レアル・マドリーは、今冬の移籍市場で前線の刷新に注力している。深刻な得点力不足に頭をかかえるマドリーは、インテル所属のFWマウロ・イカルディ獲得の可能性を探り続けている。
シーズン途中に、セリエAで得点王を争う中心選手の引き抜きは、困難な状況にあるのはいうまでもないが、巨額の移籍金とともにFWカリム・ベンゼマを譲渡するプランを検討しているという。
すでにマドリーの幹部は、ベンゼマに絶大なる信頼をおいてはいない。
30歳を迎え近年著しくパフォーマンスを落としているベンゼマをチームにとどめておく必要はないと考えているからだ。
だが、ベンゼマ売却で最後まで抵抗するのは現場の最高責任者であるジネディーヌ・ジダン監督だ。
ジダン監督は、同郷のベンゼマを高く評価。
昨年夏にFWアルバロ・モラタをチェルシーへ、FWマリアーノ・ディアスをリヨンへ放出したマドリー。
両選手ともに、ベンゼマ中心の選手起用のジダン監督のあおりを受け新天地を求めた選手だが、新たな所属先で皮肉にも好パフォーマンスを披露している。

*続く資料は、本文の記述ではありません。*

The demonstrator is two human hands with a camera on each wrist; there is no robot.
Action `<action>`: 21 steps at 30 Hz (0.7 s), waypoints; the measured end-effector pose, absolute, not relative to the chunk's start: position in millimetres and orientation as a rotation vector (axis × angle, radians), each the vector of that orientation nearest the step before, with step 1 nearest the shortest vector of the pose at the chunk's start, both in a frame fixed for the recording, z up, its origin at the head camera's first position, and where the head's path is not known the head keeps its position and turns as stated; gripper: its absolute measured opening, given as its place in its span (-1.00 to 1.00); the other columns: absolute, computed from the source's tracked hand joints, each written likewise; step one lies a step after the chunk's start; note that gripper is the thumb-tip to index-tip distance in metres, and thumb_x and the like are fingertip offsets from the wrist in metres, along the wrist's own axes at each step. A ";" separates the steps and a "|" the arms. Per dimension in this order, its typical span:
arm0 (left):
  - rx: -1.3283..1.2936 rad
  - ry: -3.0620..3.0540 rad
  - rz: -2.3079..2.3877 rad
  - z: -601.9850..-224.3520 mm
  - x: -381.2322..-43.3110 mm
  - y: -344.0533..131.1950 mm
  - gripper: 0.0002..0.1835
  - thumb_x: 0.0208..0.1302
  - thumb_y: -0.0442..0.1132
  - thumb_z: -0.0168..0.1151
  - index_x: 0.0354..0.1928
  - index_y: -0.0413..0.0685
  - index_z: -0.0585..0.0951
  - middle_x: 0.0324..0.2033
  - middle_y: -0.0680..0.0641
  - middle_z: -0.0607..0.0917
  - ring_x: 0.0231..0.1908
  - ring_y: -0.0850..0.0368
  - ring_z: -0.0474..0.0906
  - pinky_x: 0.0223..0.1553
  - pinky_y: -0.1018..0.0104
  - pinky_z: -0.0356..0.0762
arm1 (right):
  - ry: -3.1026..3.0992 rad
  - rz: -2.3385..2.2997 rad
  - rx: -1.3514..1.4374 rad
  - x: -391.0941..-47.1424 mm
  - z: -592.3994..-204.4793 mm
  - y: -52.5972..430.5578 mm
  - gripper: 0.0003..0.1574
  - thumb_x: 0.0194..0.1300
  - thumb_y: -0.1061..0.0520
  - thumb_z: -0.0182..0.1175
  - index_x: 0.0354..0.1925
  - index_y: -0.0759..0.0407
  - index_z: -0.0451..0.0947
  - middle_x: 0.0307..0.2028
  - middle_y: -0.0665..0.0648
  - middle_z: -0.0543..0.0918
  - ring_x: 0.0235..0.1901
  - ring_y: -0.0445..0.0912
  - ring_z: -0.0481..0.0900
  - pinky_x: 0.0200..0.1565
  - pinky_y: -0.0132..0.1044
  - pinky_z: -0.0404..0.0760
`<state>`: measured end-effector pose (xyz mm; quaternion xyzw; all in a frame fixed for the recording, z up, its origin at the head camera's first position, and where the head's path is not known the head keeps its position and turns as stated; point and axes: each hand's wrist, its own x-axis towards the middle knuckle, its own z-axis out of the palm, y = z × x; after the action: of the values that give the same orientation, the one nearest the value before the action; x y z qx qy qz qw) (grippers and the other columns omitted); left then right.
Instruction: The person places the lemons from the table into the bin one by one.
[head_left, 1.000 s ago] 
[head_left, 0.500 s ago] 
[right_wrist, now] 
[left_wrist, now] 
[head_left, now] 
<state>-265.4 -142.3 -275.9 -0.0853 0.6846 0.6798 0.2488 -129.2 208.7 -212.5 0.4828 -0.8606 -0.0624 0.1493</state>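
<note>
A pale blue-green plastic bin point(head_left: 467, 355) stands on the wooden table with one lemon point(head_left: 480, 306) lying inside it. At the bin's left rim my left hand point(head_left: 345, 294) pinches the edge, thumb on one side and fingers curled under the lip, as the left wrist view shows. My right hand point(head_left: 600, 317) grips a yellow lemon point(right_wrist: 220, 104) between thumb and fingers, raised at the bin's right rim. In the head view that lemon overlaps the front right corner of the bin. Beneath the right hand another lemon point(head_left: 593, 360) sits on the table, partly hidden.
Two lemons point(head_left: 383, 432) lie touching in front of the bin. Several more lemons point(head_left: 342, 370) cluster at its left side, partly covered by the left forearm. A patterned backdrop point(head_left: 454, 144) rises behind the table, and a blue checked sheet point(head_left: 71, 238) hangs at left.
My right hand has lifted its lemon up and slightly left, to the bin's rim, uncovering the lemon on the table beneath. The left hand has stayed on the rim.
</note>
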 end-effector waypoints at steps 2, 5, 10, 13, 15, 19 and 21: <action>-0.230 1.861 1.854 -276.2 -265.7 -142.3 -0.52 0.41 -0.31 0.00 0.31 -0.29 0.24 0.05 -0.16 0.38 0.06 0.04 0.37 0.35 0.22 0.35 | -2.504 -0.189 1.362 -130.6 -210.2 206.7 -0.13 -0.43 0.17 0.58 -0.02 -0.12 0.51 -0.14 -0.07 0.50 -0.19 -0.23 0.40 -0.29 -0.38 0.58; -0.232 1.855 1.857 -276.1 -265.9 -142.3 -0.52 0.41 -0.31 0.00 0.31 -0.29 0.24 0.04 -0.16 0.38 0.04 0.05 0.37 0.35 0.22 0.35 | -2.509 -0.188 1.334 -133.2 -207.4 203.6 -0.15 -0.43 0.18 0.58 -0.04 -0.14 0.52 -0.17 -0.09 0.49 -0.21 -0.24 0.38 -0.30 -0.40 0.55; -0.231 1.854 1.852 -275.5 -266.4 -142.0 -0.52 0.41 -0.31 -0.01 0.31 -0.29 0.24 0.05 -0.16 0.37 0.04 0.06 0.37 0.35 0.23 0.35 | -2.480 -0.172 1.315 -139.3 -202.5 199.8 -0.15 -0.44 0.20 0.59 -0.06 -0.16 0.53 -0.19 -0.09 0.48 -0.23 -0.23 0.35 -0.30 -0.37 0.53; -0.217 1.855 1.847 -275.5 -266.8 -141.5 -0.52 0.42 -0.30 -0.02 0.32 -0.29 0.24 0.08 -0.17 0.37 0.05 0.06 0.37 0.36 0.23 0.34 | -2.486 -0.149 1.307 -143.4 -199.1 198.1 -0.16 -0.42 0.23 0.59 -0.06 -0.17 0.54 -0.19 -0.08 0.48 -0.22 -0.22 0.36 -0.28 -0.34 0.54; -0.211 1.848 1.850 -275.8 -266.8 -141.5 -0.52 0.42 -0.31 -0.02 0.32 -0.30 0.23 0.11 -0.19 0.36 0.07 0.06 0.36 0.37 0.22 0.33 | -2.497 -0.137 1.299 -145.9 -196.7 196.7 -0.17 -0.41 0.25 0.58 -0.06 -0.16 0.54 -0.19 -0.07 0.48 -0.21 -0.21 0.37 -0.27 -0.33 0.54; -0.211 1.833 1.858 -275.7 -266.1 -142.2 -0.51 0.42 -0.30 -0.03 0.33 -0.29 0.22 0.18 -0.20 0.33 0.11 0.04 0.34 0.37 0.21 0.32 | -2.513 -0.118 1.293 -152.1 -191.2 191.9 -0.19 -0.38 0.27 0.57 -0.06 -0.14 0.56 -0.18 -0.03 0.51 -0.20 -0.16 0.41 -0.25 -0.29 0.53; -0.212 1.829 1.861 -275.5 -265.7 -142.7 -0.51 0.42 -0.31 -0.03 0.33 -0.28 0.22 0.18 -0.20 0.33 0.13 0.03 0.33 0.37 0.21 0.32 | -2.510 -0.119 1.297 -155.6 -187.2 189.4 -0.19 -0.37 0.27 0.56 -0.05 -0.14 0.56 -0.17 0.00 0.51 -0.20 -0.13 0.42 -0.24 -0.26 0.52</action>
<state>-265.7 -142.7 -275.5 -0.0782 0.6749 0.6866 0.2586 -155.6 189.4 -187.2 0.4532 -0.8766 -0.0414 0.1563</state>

FWクリスティアーノ・ロナウドを軸においたチーム作りでベンゼマの存在は必要不可欠な選手であるが、両選手ともにベテランの域に達しており、限界説が囁かれ始めている。
特に、ベンゼマのプロらしからぬ凡ミスは目を覆い隠したくなるシーンが多い。
マドリーのフロレンティーノ・ペレス会長は、シーズン後半戦の巻き返しに向け現スカッドに大鉈を振るう可能性はある。

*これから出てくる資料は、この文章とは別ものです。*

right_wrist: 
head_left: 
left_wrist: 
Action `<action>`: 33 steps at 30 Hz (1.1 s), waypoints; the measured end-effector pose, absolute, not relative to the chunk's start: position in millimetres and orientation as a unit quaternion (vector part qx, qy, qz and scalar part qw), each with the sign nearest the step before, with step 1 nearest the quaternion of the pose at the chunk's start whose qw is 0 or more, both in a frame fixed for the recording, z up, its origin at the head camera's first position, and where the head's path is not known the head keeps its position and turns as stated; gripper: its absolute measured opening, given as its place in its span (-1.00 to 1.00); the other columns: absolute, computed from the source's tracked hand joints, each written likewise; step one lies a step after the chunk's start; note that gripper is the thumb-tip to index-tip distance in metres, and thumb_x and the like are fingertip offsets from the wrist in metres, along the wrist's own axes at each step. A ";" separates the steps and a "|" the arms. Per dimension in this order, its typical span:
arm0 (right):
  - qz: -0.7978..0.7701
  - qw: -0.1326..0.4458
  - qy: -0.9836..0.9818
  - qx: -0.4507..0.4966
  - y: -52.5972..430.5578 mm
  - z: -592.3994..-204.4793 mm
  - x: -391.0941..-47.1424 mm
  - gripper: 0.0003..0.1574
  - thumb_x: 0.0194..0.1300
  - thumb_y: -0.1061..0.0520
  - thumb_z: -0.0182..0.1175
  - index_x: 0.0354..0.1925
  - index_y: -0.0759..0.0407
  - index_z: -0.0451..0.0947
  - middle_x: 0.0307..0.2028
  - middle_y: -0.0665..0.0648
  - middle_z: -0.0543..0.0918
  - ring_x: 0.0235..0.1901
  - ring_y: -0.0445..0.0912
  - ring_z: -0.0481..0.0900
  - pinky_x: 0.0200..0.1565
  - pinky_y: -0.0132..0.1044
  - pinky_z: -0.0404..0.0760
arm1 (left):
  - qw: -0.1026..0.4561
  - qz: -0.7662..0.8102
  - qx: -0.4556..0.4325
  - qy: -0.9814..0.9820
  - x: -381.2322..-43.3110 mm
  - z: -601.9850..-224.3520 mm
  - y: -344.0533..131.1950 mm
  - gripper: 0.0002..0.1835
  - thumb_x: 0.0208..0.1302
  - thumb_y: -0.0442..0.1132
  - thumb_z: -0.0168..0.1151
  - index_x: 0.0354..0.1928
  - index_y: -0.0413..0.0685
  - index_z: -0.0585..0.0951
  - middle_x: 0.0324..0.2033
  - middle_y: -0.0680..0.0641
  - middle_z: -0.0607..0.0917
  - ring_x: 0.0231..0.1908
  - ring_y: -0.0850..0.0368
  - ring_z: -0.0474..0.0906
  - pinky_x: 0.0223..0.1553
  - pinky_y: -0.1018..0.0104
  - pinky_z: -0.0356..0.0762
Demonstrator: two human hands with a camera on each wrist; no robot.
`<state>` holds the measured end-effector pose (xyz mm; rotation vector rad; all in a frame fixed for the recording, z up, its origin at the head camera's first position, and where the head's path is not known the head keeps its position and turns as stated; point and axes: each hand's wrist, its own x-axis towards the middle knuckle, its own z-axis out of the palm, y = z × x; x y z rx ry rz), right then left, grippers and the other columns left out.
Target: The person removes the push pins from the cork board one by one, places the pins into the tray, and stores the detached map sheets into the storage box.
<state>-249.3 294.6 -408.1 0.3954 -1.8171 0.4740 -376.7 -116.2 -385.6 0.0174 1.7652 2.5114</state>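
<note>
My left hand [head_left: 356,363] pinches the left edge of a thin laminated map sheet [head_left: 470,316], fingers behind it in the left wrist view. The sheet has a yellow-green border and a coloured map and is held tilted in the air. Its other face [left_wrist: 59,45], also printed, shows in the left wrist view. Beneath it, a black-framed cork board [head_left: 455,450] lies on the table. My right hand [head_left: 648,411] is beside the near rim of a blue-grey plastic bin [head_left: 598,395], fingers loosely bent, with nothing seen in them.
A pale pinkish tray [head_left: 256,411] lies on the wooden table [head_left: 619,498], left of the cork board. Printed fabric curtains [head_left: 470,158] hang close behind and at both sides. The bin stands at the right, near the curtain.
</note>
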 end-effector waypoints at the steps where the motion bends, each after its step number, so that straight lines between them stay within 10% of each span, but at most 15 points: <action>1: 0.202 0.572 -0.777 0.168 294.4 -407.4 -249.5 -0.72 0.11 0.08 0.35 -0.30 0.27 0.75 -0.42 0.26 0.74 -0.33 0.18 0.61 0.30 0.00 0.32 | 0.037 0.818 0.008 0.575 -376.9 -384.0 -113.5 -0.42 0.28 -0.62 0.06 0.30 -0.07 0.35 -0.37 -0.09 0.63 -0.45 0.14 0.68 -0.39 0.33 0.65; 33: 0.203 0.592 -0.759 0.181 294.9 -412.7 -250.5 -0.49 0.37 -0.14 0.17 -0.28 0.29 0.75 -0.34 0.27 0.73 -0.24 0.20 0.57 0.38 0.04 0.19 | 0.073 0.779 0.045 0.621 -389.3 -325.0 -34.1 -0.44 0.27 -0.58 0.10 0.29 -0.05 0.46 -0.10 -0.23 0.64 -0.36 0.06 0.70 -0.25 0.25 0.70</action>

補強リストのトップにイカルディをリストアップしているが、ことは簡単に振るわないだろう。
ジダン監督が高く評価するGKケイラー・ナバスのポジションにもアスレティック・ビルバオからケパ・アリサバラガの強奪を決めている。
昨年夏、ペレス会長は大型補強に着手すると噂されてきたが、ジダン監督がことごとくこれを拒否。
好循環の風が吹き続けていた当時のマドリーにとって、ジダン監督の決断は好印象にも取られてた、負のサイクルに陥った現在、ジダン監督の立場は窮地に追いやられている。

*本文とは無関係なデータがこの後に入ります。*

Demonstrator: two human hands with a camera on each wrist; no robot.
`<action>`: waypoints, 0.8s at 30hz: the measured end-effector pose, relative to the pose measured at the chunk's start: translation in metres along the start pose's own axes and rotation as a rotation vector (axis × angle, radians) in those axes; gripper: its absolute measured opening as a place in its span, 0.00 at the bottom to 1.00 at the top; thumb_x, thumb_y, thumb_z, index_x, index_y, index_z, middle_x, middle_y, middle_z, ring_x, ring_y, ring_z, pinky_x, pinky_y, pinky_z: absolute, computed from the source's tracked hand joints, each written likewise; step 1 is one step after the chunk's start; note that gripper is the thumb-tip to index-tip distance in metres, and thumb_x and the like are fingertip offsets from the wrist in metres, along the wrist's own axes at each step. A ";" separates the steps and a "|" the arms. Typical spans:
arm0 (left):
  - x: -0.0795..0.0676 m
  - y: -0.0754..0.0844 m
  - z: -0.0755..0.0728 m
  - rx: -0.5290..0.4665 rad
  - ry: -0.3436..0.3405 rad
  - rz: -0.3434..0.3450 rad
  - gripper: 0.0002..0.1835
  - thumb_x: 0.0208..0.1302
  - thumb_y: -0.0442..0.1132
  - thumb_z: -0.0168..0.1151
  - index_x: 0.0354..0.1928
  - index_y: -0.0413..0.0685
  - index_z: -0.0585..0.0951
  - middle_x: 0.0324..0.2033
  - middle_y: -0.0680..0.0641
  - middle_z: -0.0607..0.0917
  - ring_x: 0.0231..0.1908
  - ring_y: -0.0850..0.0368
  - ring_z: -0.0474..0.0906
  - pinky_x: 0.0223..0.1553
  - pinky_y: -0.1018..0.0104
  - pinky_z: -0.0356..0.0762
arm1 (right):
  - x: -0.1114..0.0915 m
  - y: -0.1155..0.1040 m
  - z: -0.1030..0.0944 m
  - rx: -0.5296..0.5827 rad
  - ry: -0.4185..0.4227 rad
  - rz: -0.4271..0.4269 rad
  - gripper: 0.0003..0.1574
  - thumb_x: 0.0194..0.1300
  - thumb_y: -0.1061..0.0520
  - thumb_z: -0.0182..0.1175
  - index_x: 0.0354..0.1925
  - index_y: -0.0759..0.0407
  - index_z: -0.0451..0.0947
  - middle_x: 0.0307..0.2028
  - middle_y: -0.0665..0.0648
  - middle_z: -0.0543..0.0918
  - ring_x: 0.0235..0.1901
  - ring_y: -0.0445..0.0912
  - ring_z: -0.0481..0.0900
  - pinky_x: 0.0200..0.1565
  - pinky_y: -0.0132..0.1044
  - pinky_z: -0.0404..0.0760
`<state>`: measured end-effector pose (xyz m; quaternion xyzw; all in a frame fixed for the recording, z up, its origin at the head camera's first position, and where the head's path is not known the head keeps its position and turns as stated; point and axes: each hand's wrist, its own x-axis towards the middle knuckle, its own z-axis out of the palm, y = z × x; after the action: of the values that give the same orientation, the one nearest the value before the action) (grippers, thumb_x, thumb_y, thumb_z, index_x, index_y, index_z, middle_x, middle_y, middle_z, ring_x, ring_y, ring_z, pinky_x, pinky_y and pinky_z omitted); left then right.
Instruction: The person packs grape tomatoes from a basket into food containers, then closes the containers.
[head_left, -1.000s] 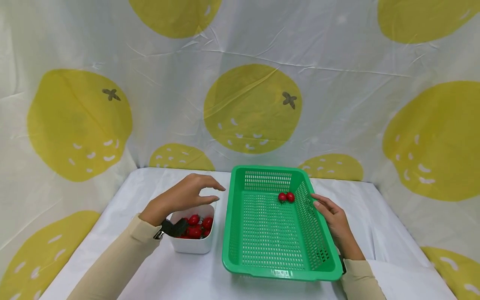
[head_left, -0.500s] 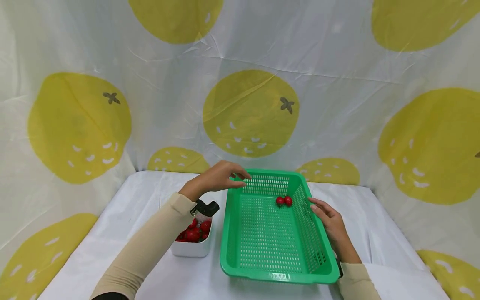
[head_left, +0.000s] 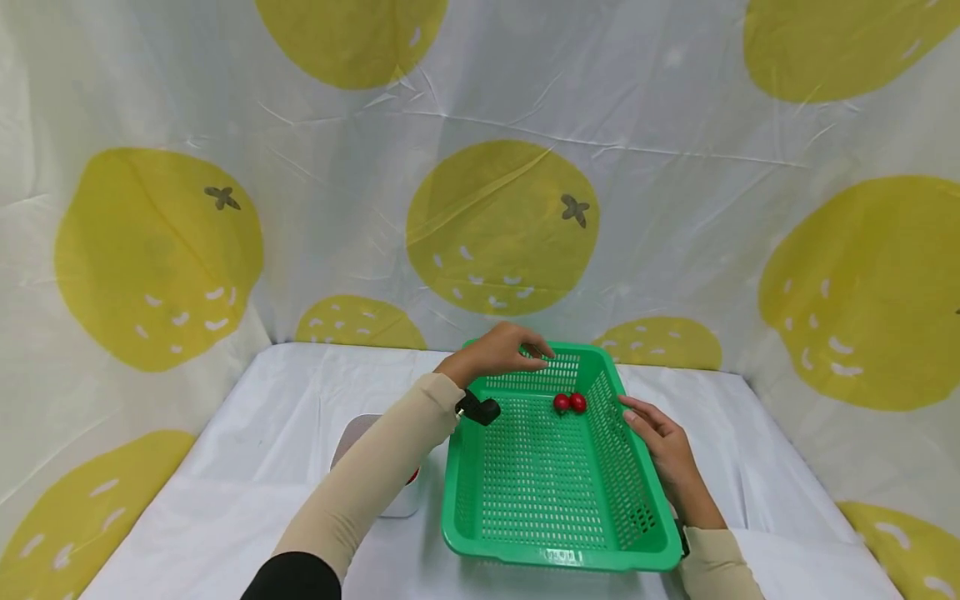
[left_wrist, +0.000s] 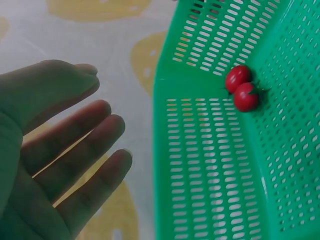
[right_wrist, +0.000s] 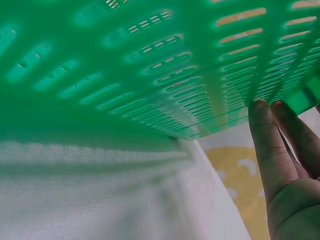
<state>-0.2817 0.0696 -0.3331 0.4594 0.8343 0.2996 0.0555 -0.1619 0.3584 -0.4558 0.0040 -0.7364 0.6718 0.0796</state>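
My left hand [head_left: 506,350] hangs over the far left corner of a green plastic basket [head_left: 558,557], holding nothing. In the left wrist view its fingers [left_wrist: 95,190] are spread and relaxed, beside the basket wall. Two red cherry tomatoes [head_left: 569,403] lie side by side on the basket floor, near its far right corner; green stem leaves show on one. My right hand [head_left: 667,450] rests against the basket's right side, fingertips at the rim. Seen from the right wrist, its straight fingers [right_wrist: 270,145] touch the slotted outer wall.
A white tub [head_left: 405,504] stands left of the basket, mostly hidden by my left forearm; a bit of red shows inside it. White cloth [head_left: 225,500] covers the table, and a lemon-print curtain [head_left: 337,208] rises behind and at both sides.
My left hand has moved right, from above the tub of cherry tomatoes to over the basket's far left corner. The left forearm now covers most of the tub. My right hand stays at the rim.
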 end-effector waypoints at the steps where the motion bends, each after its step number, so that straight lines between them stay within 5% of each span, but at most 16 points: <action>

現状を打開すべく、マドリーはイカルディ獲得に本腰を入れている。インテルとイカルディの現行契約では、契約解除金が1億1000万ユーロで2021年まで契約を締結している。
一部の報道では、ペレス会長は契約解除金満額の支払いを検討しているとされているが、イカルディの残留を求めるインテルは契約更新でマドリーの動きを牽制するとの見方も。
圧倒的にCFの人材が不足しているマドリー。ベンゼマ残留に加えイカルディ獲得がジダン監督にとっては理想的な選択かもしれない。
だが、そうなればイカルディがベンチを暖めるシーンが増えるかもしれない。
それはペレス会長が許さないだろう。1億ユーロ以上の資金を投資して獲得した選手がベンチを暖めることはあってはならないことだ。
ジダン監督の意向を無視し戦力補強をクラブ首脳陣が断交すれば、新戦力の扱いをより厳しくするかもしれない。
ペレス会長を筆頭とした幹部は、ベンゼマをトレード要員として譲渡しイカルディ獲得が理想的な着地点として考えているようだが果たして。